**Instructions to follow**
Show every line of the records below that contains the word "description".

══════════════════════════════

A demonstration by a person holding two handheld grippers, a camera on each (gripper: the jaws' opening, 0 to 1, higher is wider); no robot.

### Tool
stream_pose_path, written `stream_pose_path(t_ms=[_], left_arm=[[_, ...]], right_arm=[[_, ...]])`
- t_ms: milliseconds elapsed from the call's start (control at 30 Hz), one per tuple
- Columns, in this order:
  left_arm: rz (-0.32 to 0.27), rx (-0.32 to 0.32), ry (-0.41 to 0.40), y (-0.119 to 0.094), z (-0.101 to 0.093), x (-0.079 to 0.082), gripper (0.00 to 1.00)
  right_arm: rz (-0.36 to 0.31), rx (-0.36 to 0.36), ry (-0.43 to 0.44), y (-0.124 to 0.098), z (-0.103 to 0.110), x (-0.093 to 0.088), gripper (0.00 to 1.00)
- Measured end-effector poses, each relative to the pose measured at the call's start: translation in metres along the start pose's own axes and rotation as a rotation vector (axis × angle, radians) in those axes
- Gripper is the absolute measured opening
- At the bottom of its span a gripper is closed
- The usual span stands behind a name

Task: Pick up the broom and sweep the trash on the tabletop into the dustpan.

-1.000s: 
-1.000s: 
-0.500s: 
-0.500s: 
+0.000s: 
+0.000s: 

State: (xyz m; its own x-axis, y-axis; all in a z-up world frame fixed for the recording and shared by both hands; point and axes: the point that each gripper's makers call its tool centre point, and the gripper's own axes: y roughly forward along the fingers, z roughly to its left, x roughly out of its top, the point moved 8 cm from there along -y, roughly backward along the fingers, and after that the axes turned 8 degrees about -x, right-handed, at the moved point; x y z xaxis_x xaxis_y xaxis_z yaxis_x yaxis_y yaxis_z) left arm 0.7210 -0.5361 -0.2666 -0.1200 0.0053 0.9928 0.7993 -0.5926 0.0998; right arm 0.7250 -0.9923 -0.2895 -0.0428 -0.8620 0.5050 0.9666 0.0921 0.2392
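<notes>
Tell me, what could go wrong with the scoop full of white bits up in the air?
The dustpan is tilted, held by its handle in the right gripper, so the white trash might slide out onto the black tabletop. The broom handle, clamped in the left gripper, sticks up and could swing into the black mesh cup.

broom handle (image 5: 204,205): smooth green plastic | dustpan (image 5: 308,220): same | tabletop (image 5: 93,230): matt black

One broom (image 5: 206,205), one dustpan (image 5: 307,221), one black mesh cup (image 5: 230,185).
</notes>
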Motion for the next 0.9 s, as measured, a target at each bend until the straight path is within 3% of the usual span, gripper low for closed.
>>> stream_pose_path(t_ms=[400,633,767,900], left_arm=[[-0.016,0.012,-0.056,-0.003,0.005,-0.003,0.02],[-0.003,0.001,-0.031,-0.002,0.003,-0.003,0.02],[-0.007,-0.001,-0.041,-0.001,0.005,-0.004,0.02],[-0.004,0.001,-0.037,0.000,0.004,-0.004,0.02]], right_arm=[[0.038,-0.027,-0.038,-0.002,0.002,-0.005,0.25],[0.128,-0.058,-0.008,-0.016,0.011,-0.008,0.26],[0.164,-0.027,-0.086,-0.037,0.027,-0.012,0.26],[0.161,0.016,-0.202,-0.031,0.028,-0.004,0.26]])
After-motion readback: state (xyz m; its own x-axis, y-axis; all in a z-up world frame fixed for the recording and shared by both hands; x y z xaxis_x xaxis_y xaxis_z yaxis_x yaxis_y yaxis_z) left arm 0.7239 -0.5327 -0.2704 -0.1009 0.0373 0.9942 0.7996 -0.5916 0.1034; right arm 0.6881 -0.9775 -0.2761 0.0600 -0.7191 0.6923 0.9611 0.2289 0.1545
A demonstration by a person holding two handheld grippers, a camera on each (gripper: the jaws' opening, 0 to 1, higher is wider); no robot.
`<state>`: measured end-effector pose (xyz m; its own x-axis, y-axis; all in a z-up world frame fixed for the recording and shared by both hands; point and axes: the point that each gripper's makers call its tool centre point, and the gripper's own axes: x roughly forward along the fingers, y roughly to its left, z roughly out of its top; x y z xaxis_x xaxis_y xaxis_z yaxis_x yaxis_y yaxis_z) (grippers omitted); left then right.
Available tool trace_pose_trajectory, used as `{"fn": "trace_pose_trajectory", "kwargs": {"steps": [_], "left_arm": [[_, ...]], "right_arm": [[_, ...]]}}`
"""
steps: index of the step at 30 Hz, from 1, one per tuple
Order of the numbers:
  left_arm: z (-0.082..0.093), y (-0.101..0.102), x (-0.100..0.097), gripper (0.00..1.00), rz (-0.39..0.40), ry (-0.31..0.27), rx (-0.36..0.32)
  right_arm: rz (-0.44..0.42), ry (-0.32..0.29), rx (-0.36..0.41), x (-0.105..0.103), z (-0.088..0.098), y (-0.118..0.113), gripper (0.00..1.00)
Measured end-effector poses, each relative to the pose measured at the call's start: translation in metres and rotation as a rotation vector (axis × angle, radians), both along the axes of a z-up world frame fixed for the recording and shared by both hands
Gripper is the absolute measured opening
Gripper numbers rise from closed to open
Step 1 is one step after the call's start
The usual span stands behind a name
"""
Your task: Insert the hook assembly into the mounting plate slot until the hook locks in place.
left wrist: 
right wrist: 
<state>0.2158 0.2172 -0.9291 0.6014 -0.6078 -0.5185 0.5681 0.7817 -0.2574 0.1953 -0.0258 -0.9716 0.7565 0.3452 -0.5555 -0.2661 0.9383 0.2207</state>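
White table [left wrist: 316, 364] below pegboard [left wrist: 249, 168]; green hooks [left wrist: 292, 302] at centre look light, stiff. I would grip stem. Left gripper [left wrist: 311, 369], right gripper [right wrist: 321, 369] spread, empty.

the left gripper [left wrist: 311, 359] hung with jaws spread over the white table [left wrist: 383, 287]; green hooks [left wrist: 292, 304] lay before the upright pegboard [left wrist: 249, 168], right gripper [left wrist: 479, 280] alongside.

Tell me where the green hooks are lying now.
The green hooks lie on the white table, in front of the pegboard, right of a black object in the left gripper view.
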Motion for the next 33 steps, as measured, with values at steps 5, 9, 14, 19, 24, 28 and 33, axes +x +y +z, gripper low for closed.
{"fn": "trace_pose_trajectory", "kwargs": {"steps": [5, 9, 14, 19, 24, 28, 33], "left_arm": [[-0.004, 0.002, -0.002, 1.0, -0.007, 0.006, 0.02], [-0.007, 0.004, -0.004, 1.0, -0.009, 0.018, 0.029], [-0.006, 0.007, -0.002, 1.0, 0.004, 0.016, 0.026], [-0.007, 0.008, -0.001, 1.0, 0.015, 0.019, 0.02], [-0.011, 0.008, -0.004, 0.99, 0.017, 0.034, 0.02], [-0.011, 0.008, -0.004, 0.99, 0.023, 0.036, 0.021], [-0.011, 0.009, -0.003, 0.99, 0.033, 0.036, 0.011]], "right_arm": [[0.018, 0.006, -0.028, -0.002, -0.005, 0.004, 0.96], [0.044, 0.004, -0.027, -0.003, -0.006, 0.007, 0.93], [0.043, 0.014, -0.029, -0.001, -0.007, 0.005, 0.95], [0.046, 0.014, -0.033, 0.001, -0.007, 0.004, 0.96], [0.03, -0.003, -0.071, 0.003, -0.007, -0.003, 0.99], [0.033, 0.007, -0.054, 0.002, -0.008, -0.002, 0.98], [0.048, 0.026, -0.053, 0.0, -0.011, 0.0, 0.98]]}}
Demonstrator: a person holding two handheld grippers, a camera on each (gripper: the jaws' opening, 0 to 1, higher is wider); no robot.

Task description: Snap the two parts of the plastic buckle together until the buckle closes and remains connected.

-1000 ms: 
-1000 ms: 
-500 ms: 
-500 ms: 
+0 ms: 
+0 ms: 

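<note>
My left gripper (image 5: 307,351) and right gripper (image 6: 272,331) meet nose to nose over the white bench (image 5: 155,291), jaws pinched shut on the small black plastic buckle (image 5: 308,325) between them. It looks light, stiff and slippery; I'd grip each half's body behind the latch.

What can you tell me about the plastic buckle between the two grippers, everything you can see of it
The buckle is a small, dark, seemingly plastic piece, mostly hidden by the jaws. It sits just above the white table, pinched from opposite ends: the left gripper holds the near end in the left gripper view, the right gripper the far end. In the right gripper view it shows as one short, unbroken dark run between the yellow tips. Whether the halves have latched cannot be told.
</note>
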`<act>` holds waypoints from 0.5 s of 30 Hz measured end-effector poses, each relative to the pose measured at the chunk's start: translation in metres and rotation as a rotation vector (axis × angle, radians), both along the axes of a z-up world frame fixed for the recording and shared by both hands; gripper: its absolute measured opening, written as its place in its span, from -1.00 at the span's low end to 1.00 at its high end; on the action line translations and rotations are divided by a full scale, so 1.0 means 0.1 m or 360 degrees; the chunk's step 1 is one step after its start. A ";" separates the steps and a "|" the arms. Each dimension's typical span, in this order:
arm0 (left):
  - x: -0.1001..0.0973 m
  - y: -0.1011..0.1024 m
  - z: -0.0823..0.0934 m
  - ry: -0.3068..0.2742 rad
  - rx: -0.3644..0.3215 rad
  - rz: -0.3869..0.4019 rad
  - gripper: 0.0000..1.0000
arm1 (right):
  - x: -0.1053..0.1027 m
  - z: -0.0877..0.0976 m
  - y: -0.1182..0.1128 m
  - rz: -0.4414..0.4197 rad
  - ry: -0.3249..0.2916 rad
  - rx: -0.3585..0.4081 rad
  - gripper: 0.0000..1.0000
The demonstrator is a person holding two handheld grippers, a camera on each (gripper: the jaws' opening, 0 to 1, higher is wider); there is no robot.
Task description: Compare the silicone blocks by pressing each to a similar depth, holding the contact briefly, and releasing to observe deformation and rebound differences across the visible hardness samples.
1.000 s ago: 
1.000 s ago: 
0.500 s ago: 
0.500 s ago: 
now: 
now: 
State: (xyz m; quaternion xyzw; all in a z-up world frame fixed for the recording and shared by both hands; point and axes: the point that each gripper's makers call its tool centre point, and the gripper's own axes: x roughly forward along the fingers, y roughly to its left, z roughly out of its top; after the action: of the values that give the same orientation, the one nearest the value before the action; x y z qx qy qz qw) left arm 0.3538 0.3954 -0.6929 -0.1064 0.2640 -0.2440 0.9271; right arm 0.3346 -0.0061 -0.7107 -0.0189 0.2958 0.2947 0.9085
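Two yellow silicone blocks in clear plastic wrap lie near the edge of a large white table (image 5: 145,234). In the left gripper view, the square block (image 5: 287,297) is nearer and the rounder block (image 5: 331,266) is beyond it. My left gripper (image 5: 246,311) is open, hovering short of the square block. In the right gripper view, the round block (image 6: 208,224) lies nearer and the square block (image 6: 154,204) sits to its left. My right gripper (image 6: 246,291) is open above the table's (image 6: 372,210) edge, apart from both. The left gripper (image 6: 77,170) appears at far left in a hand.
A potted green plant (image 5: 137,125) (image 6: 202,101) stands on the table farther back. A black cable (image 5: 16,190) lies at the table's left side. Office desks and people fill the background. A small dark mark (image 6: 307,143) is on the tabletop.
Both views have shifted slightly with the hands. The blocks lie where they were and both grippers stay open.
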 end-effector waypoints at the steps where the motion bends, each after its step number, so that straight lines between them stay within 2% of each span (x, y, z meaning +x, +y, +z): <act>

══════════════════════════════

**Exercise solution**
Task description: Snap the two parts of the plastic buckle together until the buckle closes and remains connected.
Task description: Compare the silicone blocks by pressing each to a similar depth, holding the contact briefly, and releasing to observe deformation and rebound differences across the visible hardness samples.

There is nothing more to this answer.